The first question that needs to be answered is whether Christians encounter God when they gather to worship. The answer here must be yes–”For where two or three are gathered together in my name, there am I in the midst of them” (Mt 18:20). More complex is the question of the mode of His presence–”how” He shows up. For the architect of the English Reformation, Thomas Cranmer (1489-1556), the two dominant modes of Divine presence are the reading and exposition of the Word of God (his disciple Richard Hooker calls these the two ways of preaching) and the celebration of Holy Communion. Cranmer calls his eucharistic service “communion” because it is an encounter and he calls it “holy” because it is an encounter with the Divine.
Kay endorses memorialist language throughout his piece–he emphasizes that the Eucharist is a memorial and he paints this position as the only real alternative to the Roman doctrine of transubstantiation, which he calls a “magical concept” and “murmuring a holy abracadabra.” He describes this doctrine as the idea that the bread is blessed “for the purpose of infusing it with a special power,” a doctrine which is rather far removed from the teaching of the Roman Catholic Church. This is only one of many instances where Kay “strawmans” his opponents. But Kay at least rightly names the Roman Catholic position. His treatment of Anglican eucharistic theology is more troubling still, for his purpose in addressing transubstantiation is to implicitly attribute this doctrine to Anglicans though it is something almost all Anglicans profess to reject.
Kay does not note that transubstantiation is merely one of many historical ways Christians have articulated a doctrine of real presence and, in particular, that all of the magisterial Protestant Reformations found the language they thought they needed to allow them to reject transubstantiation and affirm real presence: Luther found it in the language of substantial union, Calvin in spiritual presence, and Cranmer ends up somewhere hazy but close to Calvin.[1] In his enormous tome Defence of the True and Catholic Doctrine of the Sacrament of the Body and Blood of Christ, Cranmer ends up saying that the Divine presence in the elements is a figurative presence and in believers, a spiritual presence, even as he offers a somewhat Zwinglian reflection upon the words of institution.

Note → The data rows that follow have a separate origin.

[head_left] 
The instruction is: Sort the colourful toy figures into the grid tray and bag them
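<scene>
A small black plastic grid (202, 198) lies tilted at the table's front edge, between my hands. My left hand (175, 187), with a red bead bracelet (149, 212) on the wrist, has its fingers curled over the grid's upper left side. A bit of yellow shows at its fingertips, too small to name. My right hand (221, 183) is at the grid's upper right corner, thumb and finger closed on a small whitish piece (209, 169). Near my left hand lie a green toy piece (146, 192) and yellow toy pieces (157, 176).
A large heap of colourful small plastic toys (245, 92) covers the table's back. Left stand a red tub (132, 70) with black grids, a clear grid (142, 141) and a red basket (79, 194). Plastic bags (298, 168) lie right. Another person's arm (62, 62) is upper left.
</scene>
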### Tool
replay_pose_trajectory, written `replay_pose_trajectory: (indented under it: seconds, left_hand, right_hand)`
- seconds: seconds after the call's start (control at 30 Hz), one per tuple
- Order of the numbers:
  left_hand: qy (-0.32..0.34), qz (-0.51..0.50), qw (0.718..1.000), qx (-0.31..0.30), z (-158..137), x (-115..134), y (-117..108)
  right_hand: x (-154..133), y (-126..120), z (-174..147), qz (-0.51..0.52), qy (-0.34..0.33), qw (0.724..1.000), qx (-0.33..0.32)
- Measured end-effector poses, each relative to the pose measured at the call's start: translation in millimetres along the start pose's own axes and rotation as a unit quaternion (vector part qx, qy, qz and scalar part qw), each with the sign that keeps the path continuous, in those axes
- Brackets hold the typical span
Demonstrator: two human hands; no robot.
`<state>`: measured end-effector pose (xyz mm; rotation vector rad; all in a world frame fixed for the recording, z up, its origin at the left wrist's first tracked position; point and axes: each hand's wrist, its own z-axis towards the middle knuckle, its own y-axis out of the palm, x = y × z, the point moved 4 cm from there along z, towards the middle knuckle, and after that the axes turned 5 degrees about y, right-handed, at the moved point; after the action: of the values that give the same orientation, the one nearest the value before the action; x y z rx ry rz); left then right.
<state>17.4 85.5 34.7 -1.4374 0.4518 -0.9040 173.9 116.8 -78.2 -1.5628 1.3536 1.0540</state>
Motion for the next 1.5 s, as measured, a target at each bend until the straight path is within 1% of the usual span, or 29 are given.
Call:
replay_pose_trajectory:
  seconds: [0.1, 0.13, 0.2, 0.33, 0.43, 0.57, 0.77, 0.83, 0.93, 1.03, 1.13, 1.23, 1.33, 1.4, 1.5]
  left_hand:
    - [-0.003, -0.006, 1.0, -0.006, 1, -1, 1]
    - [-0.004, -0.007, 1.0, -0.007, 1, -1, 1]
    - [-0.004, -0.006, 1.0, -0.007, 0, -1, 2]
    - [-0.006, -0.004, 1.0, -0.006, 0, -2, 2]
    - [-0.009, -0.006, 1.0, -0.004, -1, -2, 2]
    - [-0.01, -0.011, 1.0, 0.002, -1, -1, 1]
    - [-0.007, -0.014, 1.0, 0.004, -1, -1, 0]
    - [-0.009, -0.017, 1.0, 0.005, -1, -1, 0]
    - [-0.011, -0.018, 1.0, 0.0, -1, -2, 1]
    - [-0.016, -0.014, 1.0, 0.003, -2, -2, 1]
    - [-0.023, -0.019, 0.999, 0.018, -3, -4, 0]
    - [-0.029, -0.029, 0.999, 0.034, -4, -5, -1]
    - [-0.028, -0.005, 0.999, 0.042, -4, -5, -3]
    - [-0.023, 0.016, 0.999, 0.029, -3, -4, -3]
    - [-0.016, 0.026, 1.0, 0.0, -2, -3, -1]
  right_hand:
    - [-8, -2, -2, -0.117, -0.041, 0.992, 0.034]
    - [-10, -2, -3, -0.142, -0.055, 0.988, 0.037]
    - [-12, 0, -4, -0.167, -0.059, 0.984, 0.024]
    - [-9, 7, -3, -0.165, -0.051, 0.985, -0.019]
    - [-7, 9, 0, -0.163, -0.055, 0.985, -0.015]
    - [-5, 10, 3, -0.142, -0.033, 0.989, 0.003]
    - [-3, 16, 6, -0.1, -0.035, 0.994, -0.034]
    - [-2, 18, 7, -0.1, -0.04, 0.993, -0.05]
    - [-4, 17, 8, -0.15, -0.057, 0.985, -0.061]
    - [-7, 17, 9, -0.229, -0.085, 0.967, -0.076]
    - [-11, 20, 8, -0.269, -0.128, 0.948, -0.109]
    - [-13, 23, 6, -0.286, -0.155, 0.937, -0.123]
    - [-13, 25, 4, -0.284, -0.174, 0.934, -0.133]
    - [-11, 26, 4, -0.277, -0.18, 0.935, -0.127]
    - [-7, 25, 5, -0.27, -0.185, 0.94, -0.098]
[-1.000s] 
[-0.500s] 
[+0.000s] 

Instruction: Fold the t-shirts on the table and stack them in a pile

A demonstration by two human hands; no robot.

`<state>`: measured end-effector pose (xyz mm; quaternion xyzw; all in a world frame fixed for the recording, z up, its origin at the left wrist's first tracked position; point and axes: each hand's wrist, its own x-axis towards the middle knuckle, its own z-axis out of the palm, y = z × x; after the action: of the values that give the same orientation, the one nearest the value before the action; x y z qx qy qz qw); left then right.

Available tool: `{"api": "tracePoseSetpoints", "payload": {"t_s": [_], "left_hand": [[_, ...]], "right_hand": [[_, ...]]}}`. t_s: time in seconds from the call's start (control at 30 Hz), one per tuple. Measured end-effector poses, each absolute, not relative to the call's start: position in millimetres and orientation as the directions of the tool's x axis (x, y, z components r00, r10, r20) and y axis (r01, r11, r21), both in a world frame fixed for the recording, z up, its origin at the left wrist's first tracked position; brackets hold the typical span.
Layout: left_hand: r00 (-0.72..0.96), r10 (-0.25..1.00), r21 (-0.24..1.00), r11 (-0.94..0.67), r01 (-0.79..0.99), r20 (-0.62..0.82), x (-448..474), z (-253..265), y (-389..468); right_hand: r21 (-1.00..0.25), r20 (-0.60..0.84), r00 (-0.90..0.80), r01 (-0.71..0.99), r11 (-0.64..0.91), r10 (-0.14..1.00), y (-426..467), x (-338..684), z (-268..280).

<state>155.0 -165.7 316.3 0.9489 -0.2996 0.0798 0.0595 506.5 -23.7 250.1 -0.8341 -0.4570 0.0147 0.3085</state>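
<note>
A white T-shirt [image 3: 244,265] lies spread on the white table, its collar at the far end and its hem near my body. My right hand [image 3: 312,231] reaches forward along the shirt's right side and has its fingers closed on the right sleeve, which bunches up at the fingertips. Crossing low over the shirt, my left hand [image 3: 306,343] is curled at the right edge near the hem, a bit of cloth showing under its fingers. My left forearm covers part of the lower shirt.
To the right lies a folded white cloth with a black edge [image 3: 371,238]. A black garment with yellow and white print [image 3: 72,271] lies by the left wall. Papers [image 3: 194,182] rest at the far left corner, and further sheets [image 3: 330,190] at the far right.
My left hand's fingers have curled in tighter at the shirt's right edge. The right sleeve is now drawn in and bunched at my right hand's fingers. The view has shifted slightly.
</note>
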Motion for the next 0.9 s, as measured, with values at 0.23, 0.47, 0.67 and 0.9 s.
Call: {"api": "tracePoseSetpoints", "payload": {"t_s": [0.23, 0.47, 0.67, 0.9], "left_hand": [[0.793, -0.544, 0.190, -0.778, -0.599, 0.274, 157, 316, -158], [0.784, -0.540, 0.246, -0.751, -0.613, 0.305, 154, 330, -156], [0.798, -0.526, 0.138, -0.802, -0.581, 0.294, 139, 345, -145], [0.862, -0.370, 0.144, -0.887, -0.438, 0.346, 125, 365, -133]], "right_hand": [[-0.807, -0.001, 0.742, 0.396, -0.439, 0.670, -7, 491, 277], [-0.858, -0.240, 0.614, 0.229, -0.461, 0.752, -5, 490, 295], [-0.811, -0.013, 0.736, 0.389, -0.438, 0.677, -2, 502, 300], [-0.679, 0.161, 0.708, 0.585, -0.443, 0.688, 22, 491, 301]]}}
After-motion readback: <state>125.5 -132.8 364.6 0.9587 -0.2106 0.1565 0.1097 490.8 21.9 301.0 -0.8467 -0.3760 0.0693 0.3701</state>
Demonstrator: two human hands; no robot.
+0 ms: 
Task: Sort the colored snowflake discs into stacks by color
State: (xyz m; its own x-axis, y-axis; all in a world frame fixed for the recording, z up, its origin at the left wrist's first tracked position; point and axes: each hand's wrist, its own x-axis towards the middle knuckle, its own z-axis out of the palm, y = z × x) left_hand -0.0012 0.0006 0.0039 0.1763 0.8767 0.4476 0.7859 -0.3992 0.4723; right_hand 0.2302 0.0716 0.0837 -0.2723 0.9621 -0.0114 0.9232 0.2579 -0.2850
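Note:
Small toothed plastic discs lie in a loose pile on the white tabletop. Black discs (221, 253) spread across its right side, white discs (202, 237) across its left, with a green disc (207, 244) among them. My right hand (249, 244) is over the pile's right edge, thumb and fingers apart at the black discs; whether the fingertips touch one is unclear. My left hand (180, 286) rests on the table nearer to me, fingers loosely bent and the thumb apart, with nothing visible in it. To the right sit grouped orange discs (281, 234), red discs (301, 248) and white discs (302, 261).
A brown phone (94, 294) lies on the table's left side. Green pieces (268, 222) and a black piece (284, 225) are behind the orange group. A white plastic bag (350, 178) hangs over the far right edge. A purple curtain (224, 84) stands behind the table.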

It is far from clear what he means in all this but it is evident that he is, predictably, searching for language to affirm real presence in a way that avoids perceived Roman Catholic pitfalls. Thus the twenty-eighth Article of Religion states that “The Supper of the Lord is not only a sign” for “the Bread which we break is a partaking of the Body of Christ; and likewise the Cup of Blessing is a partaking of the Blood of Christ,” and yet continues, in the very next sentence, to insist that the doctrine of Transubstantiation is “repugnant to the plain words of Scripture, overthroweth the nature of a Sacrament, and hath given occasion to many superstitions.” Consistent with this point of view, Cranmer, in his service of Holy Communion, adds the language of memorialism and removes the epiclesis but retains the structure of the Roman Catholic liturgy because of his enduring conviction, which he shared not only with western Christians but also with the Greeks, the Russians, the Copts, the Syrians—Christians everywhere–that the celebration of the Eucharist is, as a moment of Divine encounter, at the center of Christian life and worship.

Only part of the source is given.